Bu savaşa Ficâr savaşı denilmesinin sebebi; onların bu savaşta Mekke'nin mukaddes oluşunu ve haram ayı çiğnene-melerinden dolayıdır.Ficâr savaşı, dört tanedir.Hepsi bir sene içerisinde vukû bulmuştur. Rasûlullah-sallallahu aleyhi ve sellem-'in katıldığı bu savaş, sonuncusuydu. İlk üçü, tartışma ve hafif çarpışmalarla geçmiş, ancak dördüncüsünde şiddetli savaş vukû bulmuştur.
HILFUL-FUDÛL (FÂDILLARIN ANTLKAŞMASI):
Bu savaşın akabinde Zülkâde ayında Kureyş kabilesinden beş aile arasında Hılful-Fudûl (Fâdılların Antlaşması)1 gerçekleş-miştir.Bu âileler: Haşim oğulları, Muttalib oğulları, Esed oğulları, Zühre oğulları ve Teym oğulları idi. Bu andlaşmanın yapılmasının sebebi ise şu olay idi:
Zebîd kabilesinden bir tacir Mekke’ye mal satmak için gelmişti. As bin Vail es-Sehmi, onun malını almış ancak ücretini ödemeyi reddetmişti. Adam Abduddaroğulları, Mahzumoğulları, Cehmoğulları, Fehmoğulları ve Adiyyoğulları’nı yardıma çağırmış, ancak yardım etmemişlerdi. Bunun üzerine o tacir Ebu Kays dağına çıkarak, uğradığı zulmü beytler halinde söylemiş ve hakkını almak için insanları kendisine yardıma çağırmıştı. Bu nidayı duyan Zübeyr bin Abdulmuttalib yukarıda ismi geçen ailelerle beraber Teymoğullarının reisi Abdullah bin Cedan’ın evinde toplandılar ve üç karar üzerine andlaşma yaptılar. Mekke içinde, kim zulme uğrarsa, mazlumun hakkını alıncaya kadar zalimlere hep birlikte karşı konulacaktı. Bu andlaşmadan sonra kalkıp As bin Vail’e gidip, Zebidi’nin hakkını ondan zorla aldılar ve sahibine geri iade ettiler.

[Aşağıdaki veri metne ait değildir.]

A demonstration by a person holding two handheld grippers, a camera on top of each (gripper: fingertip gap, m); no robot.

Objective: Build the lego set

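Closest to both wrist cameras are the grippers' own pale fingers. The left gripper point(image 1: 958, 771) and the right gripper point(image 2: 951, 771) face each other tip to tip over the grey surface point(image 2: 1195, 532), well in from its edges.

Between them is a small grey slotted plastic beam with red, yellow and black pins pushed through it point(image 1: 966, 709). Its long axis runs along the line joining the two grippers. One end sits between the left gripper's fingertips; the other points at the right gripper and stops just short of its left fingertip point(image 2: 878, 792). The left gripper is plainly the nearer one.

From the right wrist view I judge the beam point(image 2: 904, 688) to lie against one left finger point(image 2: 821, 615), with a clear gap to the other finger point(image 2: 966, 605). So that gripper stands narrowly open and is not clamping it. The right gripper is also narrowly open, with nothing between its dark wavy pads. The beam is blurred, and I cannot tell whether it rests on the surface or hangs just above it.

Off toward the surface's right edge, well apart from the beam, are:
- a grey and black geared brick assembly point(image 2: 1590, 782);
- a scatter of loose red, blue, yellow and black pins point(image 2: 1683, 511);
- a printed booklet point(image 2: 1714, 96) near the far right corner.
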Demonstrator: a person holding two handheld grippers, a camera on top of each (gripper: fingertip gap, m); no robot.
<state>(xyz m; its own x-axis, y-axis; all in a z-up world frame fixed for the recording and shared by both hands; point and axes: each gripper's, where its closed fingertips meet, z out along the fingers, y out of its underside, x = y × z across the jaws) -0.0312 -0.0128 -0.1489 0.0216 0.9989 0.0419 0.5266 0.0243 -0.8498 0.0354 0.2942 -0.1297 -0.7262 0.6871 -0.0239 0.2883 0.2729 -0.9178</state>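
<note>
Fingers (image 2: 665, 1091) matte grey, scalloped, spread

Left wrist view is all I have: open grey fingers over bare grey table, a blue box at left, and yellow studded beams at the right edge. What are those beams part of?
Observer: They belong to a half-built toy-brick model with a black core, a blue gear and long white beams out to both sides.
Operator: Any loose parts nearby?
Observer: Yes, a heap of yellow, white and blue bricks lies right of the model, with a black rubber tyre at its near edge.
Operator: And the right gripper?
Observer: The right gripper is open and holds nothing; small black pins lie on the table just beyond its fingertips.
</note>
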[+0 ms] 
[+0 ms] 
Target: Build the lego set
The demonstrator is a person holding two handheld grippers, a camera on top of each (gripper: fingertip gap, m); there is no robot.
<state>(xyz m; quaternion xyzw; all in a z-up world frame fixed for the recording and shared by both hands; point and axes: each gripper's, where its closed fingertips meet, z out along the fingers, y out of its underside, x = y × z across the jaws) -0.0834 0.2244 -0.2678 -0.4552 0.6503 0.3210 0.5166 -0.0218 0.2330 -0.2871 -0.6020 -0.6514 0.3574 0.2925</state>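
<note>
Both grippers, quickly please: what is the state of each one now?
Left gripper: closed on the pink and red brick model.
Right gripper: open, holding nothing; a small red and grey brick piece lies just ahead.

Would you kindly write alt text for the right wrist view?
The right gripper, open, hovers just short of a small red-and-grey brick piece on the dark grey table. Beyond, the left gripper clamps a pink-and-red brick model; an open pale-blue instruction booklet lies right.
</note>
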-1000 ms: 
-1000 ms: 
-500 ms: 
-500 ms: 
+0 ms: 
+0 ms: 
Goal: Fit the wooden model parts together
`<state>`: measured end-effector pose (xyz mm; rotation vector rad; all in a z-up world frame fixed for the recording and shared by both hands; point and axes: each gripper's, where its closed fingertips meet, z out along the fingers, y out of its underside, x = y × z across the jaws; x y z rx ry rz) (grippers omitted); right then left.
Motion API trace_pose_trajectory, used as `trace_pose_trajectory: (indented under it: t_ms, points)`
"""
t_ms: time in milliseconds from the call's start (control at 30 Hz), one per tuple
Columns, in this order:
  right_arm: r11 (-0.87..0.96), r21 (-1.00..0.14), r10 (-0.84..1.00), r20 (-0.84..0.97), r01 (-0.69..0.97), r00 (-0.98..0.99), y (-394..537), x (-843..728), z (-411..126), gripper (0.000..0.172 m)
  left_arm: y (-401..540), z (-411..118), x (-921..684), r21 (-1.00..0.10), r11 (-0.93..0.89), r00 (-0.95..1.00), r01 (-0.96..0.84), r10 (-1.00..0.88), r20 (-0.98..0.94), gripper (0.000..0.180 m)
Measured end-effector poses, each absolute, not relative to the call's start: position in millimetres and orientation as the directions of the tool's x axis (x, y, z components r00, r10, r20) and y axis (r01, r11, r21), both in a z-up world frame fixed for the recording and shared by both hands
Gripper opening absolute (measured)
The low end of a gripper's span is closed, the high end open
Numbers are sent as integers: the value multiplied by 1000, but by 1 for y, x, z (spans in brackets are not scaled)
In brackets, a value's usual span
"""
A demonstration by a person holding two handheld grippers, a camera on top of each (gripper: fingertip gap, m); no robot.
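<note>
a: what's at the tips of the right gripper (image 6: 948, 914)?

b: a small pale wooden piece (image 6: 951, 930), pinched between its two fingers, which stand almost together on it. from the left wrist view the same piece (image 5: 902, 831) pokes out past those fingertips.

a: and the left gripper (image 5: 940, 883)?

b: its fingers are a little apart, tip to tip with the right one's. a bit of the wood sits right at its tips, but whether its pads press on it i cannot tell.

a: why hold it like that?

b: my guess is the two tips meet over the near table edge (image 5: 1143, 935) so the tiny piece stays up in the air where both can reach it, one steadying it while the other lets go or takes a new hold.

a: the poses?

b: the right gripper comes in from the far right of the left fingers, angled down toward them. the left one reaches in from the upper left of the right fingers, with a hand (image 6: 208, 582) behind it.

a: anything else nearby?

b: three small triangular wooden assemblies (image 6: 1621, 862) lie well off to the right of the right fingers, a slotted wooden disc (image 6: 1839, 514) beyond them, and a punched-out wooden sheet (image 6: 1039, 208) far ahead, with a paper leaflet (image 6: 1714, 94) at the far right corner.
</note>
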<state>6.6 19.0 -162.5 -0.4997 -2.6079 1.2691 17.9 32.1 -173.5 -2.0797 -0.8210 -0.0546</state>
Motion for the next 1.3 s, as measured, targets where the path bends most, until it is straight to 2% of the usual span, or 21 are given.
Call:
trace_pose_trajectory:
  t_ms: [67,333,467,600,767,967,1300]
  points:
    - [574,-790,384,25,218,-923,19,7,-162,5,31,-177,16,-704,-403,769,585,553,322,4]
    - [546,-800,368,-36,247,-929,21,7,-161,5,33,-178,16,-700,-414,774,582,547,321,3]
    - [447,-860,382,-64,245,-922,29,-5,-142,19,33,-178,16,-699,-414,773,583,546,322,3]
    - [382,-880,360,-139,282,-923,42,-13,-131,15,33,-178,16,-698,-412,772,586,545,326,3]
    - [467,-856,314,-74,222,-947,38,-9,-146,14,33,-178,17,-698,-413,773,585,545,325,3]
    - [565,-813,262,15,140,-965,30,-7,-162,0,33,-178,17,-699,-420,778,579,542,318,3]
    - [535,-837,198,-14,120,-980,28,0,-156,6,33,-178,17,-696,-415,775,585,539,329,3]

Rasûlullah -sallallahu aleyhi vesellem- de bu andlaşmaya amcaları ile beraber katılmıştı. Allah onu risalet ile şereflendirdikten sonra da şöyle buyurmuştur:
“Abdullah b. Ced’an’ın evinde öyle bir sözleşme toplantısına şahid oldum ki, bu olay beni, kızılca develere sahip olmaktan daha beni sevindirmiştir.Şayet İslam döneminde davet edilecek olsaydım yine kabul ederdim.”